## REQUIREMENT
All lines in the data that hold the word "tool" need copying.

── GIVEN INFORMATION ──

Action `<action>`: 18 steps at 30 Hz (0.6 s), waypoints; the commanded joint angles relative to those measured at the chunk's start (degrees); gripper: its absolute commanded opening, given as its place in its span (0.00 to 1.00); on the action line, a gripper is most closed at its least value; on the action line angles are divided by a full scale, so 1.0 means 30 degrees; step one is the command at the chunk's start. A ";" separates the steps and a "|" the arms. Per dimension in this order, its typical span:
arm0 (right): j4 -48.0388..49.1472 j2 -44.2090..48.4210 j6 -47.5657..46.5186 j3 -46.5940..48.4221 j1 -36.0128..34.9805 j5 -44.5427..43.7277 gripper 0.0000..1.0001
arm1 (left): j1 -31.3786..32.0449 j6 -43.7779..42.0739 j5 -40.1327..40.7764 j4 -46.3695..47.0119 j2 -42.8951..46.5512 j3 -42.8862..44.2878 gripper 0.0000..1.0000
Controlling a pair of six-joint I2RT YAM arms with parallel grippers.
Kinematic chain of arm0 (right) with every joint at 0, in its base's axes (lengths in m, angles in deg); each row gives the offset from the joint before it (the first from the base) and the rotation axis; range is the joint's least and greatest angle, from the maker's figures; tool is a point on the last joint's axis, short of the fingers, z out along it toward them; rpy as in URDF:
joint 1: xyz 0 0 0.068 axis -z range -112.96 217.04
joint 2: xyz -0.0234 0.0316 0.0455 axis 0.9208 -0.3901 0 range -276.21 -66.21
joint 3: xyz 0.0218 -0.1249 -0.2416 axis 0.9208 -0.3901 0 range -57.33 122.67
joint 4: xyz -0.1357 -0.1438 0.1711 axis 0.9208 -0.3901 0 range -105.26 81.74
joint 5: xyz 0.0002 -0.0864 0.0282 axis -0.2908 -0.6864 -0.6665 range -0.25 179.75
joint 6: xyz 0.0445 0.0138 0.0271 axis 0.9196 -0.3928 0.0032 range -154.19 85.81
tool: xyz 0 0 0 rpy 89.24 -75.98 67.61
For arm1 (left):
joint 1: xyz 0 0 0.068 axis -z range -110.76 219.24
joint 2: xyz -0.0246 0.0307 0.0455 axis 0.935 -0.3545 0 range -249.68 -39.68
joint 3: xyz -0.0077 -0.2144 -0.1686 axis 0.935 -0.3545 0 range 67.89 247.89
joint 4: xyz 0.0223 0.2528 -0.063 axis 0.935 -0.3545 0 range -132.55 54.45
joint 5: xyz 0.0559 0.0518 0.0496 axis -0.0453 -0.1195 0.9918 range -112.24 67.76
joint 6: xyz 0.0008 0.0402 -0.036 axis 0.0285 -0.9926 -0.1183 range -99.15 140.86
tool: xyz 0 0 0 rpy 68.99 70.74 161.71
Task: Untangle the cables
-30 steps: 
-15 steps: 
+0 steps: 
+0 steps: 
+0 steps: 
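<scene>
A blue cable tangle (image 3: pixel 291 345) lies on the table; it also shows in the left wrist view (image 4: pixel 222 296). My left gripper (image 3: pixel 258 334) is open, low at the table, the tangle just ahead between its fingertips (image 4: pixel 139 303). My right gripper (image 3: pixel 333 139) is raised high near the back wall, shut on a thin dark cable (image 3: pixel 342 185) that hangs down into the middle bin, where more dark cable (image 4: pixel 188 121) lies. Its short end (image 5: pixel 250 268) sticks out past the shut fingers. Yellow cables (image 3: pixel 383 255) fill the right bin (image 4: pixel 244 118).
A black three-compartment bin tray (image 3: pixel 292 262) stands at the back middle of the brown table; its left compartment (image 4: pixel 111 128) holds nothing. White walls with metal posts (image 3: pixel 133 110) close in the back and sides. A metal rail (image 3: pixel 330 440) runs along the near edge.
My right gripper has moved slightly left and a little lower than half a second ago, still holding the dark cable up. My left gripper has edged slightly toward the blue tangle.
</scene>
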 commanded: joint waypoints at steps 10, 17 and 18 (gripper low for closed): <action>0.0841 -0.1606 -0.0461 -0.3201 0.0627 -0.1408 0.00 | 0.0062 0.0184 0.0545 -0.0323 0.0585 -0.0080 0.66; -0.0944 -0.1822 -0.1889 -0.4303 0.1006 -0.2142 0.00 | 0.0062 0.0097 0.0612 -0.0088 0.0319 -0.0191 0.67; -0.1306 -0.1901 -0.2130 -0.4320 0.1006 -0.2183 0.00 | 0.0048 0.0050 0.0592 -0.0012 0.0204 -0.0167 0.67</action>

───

## THE COMPLETED TASK
Kinematic chain of arm0 (right) with every joint at 0, in its base's axes (lengths in m, angles in deg); each row gives the offset from the joint before it (the first from the base) and the rotation axis; range is the joint's least and greatest angle, from the maker's figures; tool is a point on the last joint's axis, short of the fingers, z out along it toward them; rpy as in URDF:
tool: xyz 0 0 0 rpy 89.24 -75.98 67.61
tool: xyz 0 0 0 rpy 68.99 70.74 161.71

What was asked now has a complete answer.